§ Records from a dataset:
Segment Open

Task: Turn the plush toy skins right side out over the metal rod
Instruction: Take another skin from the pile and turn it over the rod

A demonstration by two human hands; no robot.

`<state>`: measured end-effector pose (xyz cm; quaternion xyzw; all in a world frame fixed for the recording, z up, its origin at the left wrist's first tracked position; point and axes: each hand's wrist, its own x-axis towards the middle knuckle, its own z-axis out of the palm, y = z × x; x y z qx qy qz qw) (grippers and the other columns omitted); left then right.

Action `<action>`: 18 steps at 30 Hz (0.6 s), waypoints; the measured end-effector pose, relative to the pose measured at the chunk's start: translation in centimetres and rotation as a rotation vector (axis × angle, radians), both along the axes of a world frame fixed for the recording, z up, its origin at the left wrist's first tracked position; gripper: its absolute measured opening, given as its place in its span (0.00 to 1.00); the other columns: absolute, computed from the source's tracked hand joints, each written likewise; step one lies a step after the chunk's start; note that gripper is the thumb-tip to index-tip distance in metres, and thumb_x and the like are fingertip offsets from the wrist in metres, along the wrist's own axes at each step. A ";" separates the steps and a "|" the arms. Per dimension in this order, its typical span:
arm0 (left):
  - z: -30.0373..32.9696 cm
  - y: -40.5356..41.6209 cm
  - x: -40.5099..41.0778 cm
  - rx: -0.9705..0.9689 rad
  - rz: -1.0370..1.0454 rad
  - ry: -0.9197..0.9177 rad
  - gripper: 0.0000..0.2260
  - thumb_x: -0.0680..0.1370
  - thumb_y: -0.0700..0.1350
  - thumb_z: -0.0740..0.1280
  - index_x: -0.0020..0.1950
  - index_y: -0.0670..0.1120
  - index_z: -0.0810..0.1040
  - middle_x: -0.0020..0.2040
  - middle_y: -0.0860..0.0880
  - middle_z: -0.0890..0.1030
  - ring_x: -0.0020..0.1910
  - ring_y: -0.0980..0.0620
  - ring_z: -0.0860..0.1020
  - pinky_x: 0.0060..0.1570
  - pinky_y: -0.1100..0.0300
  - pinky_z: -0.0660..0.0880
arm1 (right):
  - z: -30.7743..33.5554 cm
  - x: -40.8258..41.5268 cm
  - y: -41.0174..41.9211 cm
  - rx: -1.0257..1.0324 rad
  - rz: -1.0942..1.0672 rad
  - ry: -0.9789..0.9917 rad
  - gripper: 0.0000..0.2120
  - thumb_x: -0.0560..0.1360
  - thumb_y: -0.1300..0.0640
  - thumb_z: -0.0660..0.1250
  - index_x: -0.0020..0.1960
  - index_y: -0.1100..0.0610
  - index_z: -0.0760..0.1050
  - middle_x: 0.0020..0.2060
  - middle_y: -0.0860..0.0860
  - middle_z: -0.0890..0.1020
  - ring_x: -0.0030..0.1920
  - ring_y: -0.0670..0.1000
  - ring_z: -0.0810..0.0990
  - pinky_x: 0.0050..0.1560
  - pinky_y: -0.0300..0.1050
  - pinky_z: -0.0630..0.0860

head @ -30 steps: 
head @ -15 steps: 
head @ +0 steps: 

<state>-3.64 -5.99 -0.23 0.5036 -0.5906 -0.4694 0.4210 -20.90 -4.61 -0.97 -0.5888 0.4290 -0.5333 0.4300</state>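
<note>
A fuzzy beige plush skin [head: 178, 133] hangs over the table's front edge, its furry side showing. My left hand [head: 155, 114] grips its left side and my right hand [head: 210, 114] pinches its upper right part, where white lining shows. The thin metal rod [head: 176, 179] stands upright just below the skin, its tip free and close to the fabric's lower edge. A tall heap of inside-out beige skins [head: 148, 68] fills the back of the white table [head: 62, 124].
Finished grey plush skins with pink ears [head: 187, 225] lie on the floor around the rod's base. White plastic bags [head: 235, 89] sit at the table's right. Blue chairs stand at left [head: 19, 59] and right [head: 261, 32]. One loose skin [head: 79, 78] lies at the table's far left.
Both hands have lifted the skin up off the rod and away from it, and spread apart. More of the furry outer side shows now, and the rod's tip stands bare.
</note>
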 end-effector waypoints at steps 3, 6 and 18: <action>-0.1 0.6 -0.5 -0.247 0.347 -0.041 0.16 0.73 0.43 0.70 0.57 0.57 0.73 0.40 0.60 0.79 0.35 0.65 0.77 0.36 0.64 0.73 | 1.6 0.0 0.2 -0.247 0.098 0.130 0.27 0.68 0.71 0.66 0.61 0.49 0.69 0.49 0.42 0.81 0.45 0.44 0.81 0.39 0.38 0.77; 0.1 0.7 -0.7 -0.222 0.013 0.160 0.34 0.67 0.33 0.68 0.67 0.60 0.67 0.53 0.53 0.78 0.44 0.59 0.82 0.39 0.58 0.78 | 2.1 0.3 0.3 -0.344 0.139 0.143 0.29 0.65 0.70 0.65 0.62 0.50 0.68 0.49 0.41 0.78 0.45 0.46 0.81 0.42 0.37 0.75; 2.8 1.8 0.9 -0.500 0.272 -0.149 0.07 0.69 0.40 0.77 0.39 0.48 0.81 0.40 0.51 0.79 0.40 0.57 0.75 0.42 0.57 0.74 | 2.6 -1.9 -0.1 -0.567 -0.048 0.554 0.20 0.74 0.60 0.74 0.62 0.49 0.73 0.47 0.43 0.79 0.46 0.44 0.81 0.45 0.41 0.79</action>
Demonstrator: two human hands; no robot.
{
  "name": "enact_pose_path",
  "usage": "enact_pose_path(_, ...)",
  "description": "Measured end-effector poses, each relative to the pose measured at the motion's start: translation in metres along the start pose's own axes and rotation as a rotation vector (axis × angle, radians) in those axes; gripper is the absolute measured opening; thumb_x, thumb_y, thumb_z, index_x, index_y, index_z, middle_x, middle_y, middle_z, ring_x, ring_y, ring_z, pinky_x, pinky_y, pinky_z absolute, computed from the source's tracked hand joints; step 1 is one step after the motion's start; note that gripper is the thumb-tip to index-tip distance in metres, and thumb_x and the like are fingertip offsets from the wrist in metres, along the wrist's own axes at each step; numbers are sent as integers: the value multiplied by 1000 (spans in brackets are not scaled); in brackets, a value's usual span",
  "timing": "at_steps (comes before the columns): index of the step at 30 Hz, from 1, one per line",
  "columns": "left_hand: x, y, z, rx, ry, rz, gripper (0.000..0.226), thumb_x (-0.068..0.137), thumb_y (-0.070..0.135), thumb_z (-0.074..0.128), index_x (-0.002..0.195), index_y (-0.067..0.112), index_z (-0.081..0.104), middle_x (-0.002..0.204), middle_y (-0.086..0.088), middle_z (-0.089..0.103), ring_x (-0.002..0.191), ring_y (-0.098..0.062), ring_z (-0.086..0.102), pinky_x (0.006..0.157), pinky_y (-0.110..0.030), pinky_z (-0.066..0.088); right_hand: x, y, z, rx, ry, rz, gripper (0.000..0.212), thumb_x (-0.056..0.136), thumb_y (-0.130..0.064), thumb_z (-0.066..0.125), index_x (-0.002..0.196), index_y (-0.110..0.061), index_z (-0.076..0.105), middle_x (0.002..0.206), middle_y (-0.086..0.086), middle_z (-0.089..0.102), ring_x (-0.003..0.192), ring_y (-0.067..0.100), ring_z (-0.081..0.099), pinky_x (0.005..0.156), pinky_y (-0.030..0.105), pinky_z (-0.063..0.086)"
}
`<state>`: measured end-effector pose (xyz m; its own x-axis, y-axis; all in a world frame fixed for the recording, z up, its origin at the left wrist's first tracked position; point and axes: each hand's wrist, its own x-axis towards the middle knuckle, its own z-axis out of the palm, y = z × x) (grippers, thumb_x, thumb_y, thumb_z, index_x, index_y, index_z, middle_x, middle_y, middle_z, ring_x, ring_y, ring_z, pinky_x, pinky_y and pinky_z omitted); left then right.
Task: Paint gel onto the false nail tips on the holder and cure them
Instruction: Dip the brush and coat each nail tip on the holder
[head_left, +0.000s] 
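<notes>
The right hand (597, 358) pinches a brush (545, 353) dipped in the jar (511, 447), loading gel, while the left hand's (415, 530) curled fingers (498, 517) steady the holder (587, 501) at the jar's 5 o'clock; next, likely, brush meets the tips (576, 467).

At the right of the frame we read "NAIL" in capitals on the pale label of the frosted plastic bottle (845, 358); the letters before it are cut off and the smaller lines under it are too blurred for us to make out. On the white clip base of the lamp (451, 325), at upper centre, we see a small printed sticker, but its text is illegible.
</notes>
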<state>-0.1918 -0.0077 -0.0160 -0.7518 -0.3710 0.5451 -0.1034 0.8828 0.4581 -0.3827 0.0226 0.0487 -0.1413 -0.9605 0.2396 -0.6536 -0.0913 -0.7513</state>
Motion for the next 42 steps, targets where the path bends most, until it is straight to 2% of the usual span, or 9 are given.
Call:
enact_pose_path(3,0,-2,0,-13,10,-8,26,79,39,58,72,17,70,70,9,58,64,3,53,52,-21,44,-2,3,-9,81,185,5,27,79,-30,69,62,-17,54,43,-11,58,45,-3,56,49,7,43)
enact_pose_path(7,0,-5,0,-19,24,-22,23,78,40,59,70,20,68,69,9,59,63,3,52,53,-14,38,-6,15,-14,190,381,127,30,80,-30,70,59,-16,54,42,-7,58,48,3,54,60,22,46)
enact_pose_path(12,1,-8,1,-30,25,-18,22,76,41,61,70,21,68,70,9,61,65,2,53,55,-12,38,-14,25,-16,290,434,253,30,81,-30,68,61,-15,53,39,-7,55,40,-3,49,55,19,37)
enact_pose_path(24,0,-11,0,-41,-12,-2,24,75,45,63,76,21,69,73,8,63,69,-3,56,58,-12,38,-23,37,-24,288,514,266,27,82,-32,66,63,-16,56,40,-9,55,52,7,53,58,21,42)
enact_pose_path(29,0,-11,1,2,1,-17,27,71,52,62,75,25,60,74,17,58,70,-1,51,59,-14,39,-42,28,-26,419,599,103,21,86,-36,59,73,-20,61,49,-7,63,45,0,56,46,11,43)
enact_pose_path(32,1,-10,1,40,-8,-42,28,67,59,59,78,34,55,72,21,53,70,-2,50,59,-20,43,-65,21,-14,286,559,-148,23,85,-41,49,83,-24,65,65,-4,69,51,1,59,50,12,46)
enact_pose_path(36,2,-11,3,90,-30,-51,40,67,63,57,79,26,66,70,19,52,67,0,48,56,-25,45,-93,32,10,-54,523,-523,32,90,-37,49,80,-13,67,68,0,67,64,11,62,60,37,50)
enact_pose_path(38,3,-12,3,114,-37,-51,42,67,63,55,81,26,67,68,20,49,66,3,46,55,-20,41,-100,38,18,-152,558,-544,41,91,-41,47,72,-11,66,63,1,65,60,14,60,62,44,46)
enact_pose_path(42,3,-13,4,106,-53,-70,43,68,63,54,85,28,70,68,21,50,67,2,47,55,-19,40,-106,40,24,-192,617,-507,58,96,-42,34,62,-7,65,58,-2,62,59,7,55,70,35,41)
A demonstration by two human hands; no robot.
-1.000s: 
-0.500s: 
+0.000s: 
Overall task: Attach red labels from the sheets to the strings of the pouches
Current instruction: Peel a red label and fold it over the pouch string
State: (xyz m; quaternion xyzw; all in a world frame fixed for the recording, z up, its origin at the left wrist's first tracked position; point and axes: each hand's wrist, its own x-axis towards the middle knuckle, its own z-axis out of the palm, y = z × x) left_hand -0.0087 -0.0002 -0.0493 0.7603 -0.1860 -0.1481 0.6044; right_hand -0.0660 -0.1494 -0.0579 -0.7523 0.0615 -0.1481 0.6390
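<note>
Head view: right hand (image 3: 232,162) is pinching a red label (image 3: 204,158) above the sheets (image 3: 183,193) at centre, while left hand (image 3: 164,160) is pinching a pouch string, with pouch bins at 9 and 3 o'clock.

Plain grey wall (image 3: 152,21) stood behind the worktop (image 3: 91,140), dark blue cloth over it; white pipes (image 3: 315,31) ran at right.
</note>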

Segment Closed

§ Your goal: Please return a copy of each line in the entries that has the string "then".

§ Reply to the exercise:
`<state>`: measured end-effector pose (xyz cm; quaternion xyzw; all in a world frame fixed for the recording, z up, its origin at the left wrist's first tracked position; point and axes: each hand's wrist, its own x-axis towards the middle knuckle, its own z-axis out of the palm, y = z × x; x y z qx qy qz qw) (grippers and the other columns omitted); left then right.
`<state>`: measured end-effector pose (xyz m; its own x-axis, y-axis; all in a world frame fixed for the recording, z up, its origin at the left wrist's first tracked position; point and axes: each hand's wrist, its own x-axis towards the middle knuckle, its own z-axis out of the palm, y = z × x) (grippers, thumb_x, thumb_y, thumb_z, index_x, index_y, index_z, middle_x, middle_y, middle_z, ring_x, ring_y, ring_z, pinky_x, pinky_y and pinky_z omitted); left then right.

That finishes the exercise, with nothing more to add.